The blend which emerged from that research was ‘designed’ for the long-term protection of all classes of museum exhibits. At last, museum technicians and others caring for important collections could use wax polish that neither caused future conservation problems nor detracted from the intrinsic values of their treasures.
Commercial production and distribution of the polish were ultimately undertaken in 1968 by the London-based company Picreator Enterprises Ltd. under its trade name ‘Renaissance’. The product was quickly accepted in the international museum world and has become a universally respected standard conservation material – probably the most widely specified because of its almost unlimited uses.
What makes Renaissance wax so different?
It has a crystalline structure much finer than natural waxes, a property that confers a highly efficient moisture resistance. Countless statues and monuments in city streets are now protected by Renaissance wax from weathering corrosion. Arms and armour, steel and kitchen equipment of brass and copper in historic house museums, are kept bright and corrosion-free.
When thinly applied and rubbed out to full lustre, the wax film is (and remains) glass-clear, with no discolouration either of the wax or the underlying surface. Renaissance wax is free from acids (pH neutral) and will not damage even sensitive materials. For example, photographs for exhibition or of historic value are waxed to protect the image from the natural acidity of hands or environmental pollutants. The wax does not stain or darken even white paper.

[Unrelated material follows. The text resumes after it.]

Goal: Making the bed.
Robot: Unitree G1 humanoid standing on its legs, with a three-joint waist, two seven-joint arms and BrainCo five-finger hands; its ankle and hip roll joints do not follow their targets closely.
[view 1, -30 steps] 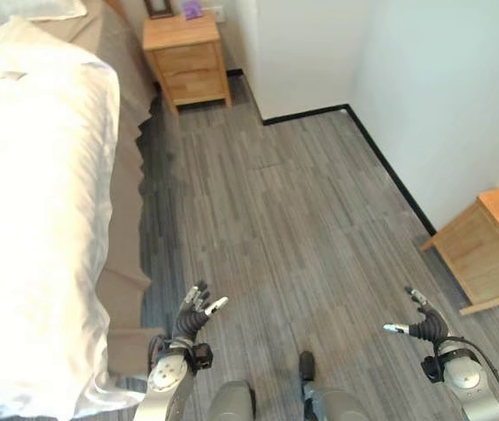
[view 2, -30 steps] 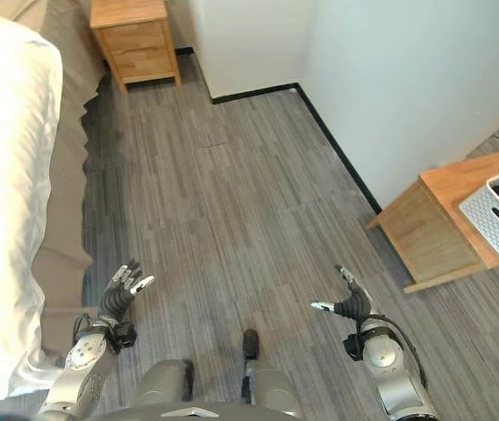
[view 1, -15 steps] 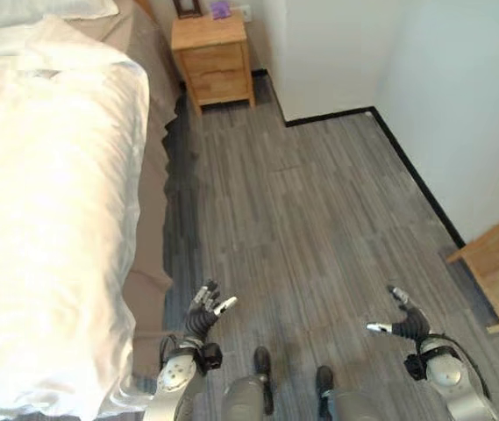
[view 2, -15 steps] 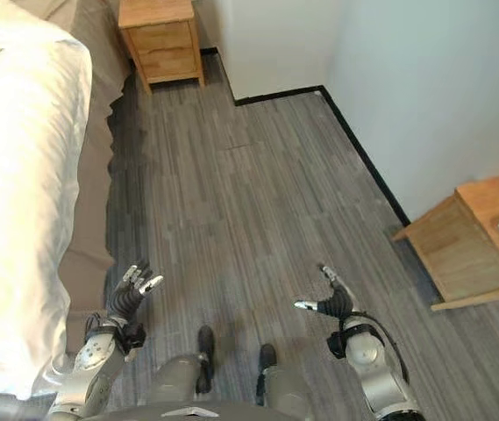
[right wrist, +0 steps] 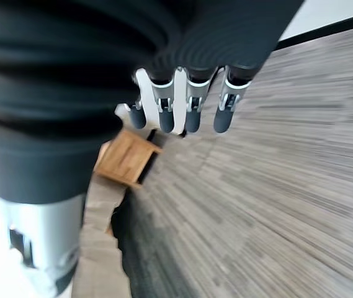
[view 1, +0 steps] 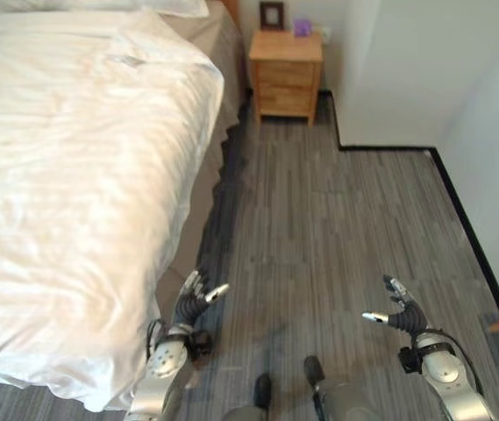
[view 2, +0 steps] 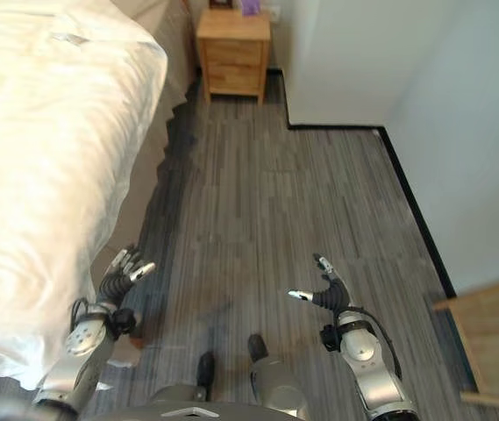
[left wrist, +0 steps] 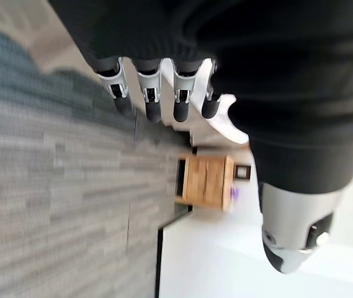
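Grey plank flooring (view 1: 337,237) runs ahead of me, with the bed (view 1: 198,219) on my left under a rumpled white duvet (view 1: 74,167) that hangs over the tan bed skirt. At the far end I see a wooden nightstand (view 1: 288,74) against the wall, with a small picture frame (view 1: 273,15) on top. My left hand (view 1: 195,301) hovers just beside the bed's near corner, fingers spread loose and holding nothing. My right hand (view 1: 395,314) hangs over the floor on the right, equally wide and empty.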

On furniture or wood carvings the wax delicately enhances grain or ‘flame’ patterns. It protects existing finishes such as french polish and can also be applied directly to sanded, unfinished hardwoods without the need for sealers. Waxing is the last process in hand-made furniture and the creation of wood, stone or metal sculptures. But it is the first aspect to be appreciated by hand and eye. The clarity and lustre of Renaissance wax make an instant visual appeal.
The silk-smooth touch of the matured wax film gives added pleasure, compared to the ‘drag’ of fingers leaving trails across the softer beeswax polishes.
No matter how often the wax is used there is no loss of clarity, so fine surface detail is never obscured. Repeated use of the wax deepens the lustre, reflecting more light from surfaces and making them more ‘lively’.
Picreator receives hundreds of enquiries from around the world asking if Renaissance wax suits a specific surface or project. Invariably the answer is ‘yes’. Its unique qualities make it ideal for protecting all surfaces from environmental attack or handling. The wax is, for example, replacing the preservative oiling of arms and armour in museums. The wax film is hard and dry and does not, like oil, remain sticky and attract atmospheric acidity. Exhibits are more comfortable to handle.
Customers use Renaissance wax in the following ways: To protect metals such as silver, brass and copper from tarnishing, on collections of all types of metals (old coins, locks and keys, arms and armour both original and replica), on both the wood and metal surfaces of vintage cars and musical instruments, on bronze sculptures inside the home and outside exposed to the elements, on marble and granite worktops to prevent staining and on smooth leather items. These are just some of the applications the wax has been used on.
Note: A test must be carried out on a small, discreet area to ensure that the wax is suitable for use on that object. Several coats of wax needed to protect the item will vary depending on the type of surface, how frequently it is touched and its location. These factors will also determine the frequency of further maintenance required.